‘The Woman in White Marble’ by Dale Rominger

This is a well-written romp through the clichés of at least three ‘popular’ genres. Dale Rominger is an accomplished writer who has enormous fun with this book. I appreciated his light touch, his perceptive and realistic detail, his irony, sarcasm and occasionally biting humour. “It’s perfectly clear that if you want to write a novel critiquing the socioeconomic political state of America, science fiction is the only legitimate way to go.” Silloth, his place of choice in the middle of nowhere in the North East of England, very close to the back of beyond, is realistically and chillingly ghastly, epitomised by the Silloth resident publicly chastising her son in a stentorian voice: ‘“You’re a filthy boy, wetting your trousers like that. You should be ashamed of yourself. How do you think I feel? I’m humiliated.” “Cut it off Mummy! Cut it off!” Welcome to Silloth.’

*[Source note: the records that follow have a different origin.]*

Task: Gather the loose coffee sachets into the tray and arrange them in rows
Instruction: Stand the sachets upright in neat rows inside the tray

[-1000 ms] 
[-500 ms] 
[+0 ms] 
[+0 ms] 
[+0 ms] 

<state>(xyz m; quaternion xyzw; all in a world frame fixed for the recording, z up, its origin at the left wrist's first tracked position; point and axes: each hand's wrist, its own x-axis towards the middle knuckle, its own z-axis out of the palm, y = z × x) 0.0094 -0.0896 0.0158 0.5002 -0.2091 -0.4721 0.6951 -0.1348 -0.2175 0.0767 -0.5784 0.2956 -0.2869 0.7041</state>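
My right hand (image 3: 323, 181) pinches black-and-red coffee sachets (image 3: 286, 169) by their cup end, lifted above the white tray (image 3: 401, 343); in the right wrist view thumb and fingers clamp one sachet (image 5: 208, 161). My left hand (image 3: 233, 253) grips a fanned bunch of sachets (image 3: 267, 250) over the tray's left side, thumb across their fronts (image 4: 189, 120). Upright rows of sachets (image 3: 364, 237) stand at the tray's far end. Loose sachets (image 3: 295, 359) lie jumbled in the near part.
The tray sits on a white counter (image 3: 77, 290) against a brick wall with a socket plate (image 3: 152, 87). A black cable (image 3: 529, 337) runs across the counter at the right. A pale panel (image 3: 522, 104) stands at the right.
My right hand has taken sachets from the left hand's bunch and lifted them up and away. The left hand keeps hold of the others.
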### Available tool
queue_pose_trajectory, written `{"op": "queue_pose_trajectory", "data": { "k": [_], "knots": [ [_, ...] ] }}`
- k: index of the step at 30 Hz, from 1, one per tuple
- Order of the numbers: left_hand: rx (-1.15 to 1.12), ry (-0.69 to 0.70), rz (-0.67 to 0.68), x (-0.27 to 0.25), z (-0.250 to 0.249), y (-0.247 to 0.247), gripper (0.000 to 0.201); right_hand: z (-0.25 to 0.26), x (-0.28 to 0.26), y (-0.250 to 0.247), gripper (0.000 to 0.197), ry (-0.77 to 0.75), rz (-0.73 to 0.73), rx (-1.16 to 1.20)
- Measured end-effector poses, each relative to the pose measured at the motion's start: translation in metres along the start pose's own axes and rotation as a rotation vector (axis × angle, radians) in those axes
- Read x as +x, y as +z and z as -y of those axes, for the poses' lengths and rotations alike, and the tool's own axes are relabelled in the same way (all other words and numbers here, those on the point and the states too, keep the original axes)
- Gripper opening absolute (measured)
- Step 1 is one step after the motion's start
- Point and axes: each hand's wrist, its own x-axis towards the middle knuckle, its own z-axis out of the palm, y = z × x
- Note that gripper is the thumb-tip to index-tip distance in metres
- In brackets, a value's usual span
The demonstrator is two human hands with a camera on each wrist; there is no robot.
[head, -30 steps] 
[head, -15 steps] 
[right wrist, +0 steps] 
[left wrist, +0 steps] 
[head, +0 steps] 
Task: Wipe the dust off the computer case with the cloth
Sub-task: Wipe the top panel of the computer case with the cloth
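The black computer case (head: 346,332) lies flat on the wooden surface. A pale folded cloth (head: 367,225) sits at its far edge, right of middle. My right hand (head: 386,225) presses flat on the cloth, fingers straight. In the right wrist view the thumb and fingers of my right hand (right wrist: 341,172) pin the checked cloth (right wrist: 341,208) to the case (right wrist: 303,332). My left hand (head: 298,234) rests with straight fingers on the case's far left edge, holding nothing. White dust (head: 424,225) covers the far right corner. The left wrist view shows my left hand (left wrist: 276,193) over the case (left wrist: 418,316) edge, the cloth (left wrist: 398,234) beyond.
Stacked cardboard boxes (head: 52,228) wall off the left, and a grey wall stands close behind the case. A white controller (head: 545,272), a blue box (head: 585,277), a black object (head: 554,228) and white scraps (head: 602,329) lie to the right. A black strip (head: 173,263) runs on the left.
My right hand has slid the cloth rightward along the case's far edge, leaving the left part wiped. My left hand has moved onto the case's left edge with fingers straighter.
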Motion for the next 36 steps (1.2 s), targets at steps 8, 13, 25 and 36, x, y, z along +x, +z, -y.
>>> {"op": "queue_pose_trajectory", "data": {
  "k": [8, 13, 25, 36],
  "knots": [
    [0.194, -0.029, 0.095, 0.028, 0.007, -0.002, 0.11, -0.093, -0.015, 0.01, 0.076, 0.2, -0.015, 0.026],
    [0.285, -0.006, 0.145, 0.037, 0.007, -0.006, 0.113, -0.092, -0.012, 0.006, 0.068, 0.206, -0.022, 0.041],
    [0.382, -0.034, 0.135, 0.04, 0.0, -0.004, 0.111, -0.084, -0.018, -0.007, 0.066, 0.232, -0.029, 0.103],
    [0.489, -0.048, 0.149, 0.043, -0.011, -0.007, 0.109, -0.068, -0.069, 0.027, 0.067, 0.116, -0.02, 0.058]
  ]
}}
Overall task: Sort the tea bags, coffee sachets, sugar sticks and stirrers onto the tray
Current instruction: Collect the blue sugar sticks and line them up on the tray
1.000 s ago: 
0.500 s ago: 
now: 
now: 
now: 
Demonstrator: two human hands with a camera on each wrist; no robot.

dale-rominger-the-woman-in-white-marbleHis protagonist is a journalist who is sure that his fluency, biting wit and shrewd perception of the human condition will stand him in good stead while he writes his space-odyssey, science-fiction, cliché-ridden romance (because that’s what sells). However, while this project is proceeding in fits and starts, he becomes involved in a private investigation unashamedly filled with all the clichés of that particular genre (definite echoes of Raymond Chandler: “Kelly is smart too, but a different kind of smart: the kind of smart you could take to the bank”). The science-fiction fiction becomes intertwined with the PI-supposed-fact fiction as the tongue-in-cheek, typically unlikely bunch of characters cheerfully challenge your willingness to suspend disbelief while the author has some fun with a wholly unlikely African connection and fulfils his typical-of-the-genre obligation to throw in some sex scenes. And just in case this wasn’t enough, the whole thing turns into a ghost story for good measure.

I found it a highly enjoyable, laugh-out-loud romp through the much-loved, clichéd elements of three popular paperback genres by a talented, observant, shrewd, bitingly funny writer – a highly entertaining read.